* **Requirement**
Which lines of the records contain the word "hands"? Show each of them.

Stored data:
-- Opening Marker --
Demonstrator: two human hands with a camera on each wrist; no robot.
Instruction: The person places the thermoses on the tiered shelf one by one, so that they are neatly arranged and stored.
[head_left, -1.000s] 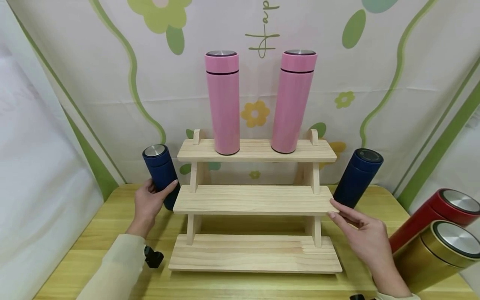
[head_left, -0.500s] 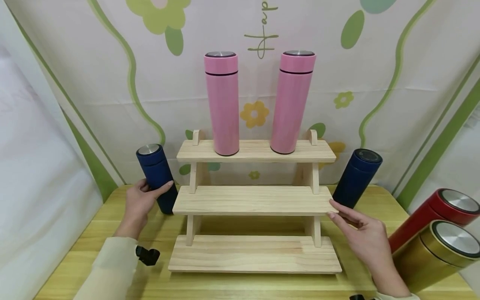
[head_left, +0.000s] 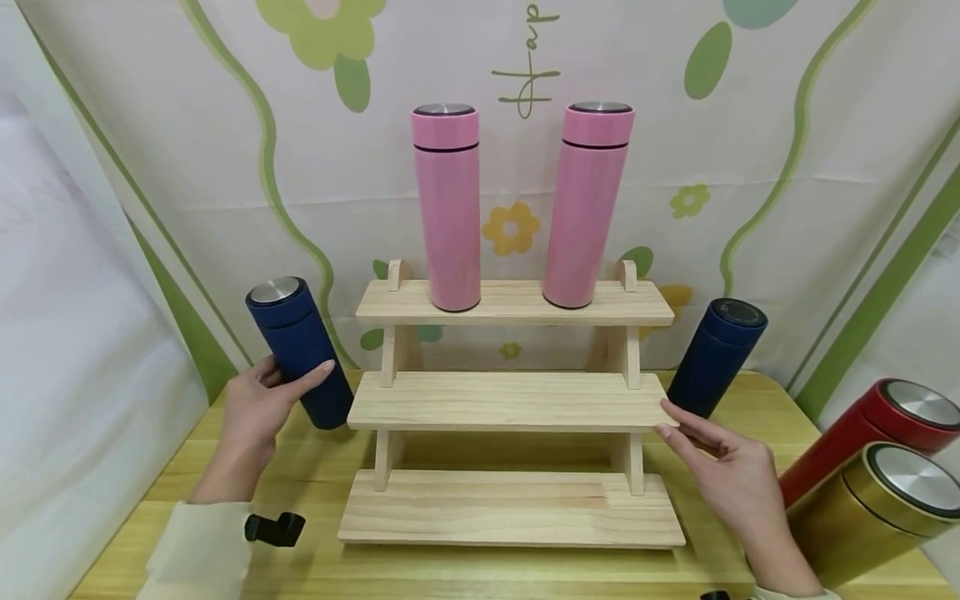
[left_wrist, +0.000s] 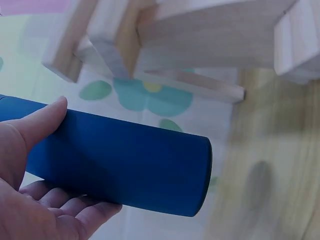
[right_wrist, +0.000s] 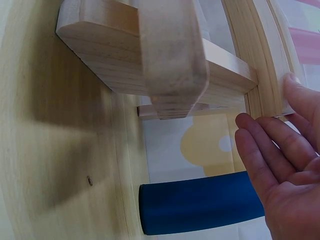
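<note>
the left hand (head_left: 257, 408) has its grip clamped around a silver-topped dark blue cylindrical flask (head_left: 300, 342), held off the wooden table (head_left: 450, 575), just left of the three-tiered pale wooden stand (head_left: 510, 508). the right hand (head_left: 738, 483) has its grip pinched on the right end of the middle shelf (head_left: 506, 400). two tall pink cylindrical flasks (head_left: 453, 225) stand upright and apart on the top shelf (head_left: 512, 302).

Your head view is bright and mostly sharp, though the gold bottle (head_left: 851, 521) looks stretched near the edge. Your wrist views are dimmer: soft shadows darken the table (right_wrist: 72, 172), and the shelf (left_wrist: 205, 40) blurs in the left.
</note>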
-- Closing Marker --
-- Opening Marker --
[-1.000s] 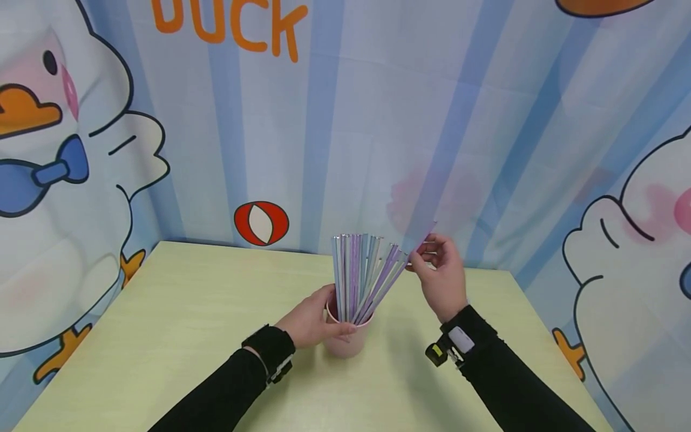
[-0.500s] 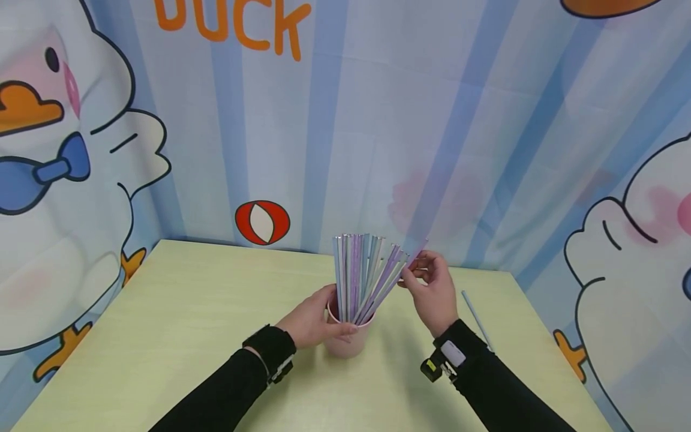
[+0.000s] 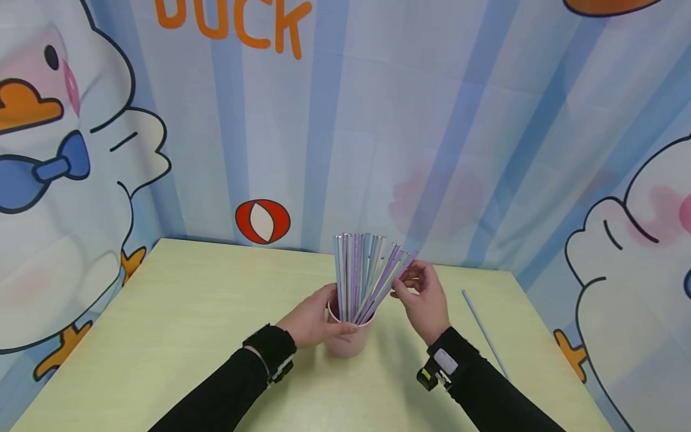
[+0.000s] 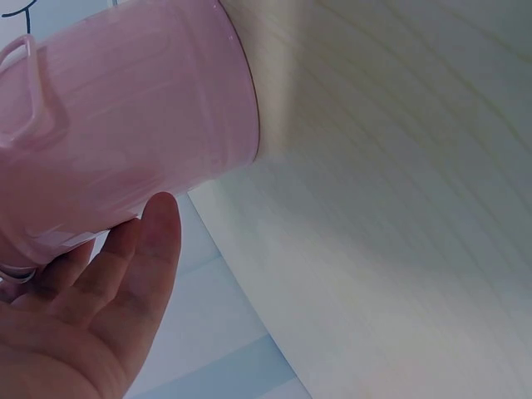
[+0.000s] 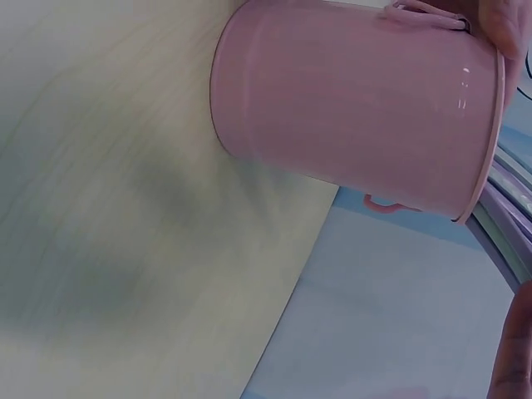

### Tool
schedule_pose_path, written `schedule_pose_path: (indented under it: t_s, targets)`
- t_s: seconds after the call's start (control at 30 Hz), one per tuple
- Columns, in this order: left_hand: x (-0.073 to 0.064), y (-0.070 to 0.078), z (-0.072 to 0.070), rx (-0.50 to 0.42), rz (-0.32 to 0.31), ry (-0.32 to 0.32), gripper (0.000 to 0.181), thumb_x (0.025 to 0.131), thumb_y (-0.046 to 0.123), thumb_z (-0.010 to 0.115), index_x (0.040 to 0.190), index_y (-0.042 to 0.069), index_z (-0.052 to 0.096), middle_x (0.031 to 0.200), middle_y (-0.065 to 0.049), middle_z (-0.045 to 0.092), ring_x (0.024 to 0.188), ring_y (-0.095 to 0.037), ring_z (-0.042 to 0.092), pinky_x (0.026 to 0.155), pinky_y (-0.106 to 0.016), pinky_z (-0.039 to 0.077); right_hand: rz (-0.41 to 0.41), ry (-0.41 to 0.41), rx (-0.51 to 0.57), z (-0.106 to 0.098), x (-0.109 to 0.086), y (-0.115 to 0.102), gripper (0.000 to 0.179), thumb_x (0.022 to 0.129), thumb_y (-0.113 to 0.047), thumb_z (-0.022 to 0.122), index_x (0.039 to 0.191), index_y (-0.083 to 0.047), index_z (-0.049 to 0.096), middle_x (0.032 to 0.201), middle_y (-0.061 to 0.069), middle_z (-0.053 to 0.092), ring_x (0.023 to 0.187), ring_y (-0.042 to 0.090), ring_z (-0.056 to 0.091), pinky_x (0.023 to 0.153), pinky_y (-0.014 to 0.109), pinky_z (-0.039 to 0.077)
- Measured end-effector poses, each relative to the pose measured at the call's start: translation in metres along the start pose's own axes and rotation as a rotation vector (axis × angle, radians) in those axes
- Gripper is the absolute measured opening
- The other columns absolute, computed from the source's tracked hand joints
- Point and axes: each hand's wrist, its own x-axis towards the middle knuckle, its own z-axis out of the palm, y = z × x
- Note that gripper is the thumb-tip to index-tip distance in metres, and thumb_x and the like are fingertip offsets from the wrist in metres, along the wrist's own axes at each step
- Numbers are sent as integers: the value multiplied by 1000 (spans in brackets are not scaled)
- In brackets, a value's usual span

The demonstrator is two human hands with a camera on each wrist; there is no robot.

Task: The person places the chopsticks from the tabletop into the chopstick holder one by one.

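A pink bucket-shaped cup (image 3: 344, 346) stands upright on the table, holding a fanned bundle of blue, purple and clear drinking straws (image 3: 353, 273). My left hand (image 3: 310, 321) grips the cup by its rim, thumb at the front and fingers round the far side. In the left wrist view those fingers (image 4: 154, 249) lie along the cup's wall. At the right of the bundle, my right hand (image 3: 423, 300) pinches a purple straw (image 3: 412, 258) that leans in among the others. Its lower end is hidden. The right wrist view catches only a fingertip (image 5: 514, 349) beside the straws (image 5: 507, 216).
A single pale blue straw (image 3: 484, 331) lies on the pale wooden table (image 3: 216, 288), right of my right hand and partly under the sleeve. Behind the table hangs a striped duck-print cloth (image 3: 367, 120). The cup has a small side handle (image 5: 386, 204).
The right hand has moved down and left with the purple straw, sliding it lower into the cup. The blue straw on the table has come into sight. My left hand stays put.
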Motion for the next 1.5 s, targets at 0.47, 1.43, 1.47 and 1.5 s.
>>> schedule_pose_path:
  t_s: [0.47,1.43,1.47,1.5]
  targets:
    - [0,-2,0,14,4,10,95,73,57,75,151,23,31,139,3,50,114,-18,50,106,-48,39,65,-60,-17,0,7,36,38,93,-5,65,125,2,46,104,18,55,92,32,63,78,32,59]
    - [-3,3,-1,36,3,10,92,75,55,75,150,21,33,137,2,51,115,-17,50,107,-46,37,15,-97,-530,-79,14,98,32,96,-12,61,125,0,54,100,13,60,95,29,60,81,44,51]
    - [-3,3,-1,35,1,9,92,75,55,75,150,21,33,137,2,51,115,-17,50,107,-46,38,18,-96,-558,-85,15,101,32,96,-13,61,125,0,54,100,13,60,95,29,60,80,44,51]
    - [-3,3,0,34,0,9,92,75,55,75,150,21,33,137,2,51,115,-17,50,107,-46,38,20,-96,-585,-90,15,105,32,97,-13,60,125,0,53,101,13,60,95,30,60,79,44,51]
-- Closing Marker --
* **Solution**
Demonstrator: two human hands with a camera on each wrist; no robot.
The demonstrator is two human hands with a camera on each wrist; there is no robot.

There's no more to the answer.